• **Stored items**:

+ + +

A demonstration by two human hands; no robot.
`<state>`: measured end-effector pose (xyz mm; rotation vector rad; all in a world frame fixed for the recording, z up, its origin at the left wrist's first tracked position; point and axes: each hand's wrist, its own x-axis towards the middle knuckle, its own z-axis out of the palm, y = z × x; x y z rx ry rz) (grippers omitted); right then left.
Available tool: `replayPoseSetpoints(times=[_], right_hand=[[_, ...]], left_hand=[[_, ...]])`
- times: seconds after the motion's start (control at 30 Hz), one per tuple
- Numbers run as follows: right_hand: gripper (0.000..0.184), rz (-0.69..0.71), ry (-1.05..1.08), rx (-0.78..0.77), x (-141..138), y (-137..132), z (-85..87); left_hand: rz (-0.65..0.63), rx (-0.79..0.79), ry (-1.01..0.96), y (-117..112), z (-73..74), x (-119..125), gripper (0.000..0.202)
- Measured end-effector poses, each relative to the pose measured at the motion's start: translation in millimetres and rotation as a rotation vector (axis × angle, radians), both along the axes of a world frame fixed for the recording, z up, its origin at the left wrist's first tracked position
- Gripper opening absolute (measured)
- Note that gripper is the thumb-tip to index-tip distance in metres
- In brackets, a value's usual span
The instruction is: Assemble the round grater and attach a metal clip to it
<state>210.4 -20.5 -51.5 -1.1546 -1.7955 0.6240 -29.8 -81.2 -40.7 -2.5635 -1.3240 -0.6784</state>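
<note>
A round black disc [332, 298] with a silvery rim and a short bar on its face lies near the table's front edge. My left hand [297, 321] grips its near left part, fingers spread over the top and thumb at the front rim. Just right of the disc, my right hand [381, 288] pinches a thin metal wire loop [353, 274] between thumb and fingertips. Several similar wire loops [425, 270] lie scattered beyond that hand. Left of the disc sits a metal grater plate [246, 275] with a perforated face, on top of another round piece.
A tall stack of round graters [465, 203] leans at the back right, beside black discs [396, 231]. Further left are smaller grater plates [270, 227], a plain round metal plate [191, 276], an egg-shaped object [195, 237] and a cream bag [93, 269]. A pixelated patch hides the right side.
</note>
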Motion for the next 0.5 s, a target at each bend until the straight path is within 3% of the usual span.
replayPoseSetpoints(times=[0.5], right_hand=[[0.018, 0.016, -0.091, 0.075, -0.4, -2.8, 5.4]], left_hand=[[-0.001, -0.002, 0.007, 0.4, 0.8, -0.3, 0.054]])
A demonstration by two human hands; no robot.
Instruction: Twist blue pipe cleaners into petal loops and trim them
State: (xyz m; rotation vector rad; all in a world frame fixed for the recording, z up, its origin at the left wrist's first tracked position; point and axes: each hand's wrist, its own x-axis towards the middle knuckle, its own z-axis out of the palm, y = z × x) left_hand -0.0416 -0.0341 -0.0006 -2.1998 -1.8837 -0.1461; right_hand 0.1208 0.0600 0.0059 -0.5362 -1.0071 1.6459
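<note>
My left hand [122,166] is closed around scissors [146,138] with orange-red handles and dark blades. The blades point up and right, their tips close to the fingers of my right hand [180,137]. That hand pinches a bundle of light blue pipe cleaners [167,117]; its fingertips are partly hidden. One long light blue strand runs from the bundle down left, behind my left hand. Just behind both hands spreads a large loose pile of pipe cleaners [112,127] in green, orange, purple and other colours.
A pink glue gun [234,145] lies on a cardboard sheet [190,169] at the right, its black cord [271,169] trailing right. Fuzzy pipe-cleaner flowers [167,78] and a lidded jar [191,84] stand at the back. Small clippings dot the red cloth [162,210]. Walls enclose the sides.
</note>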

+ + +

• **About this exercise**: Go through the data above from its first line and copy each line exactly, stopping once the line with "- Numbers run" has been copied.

• **Answer space**:
A demonstration by two human hands; no robot.
`<state>`: measured end-effector pose (xyz mm; rotation vector rad; all in a world frame fixed for the recording, z up, its origin at the left wrist's first tracked position; point and axes: each hand's wrist, its own x-axis towards the middle knuckle, its own z-axis out of the palm, y = z × x; x y z rx ry rz) (grippers omitted); right then left.
Available tool: `replayPoseSetpoints(times=[_], right_hand=[[_, ...]], left_hand=[[_, ...]])`
- times: seconds after the motion's start (control at 30 Hz), one per tuple
- Numbers run as follows: right_hand: gripper (0.000..0.184), rz (-0.69..0.71), ry (-1.05..1.08), rx (-0.78..0.77), x (-141..138), y (-137..132), z (-85..87); left_hand: rz (-0.65..0.63), rx (-0.79..0.79), ry (-1.01..0.96), y (-117..112), z (-73..74), x (-119..125), gripper (0.000..0.202)

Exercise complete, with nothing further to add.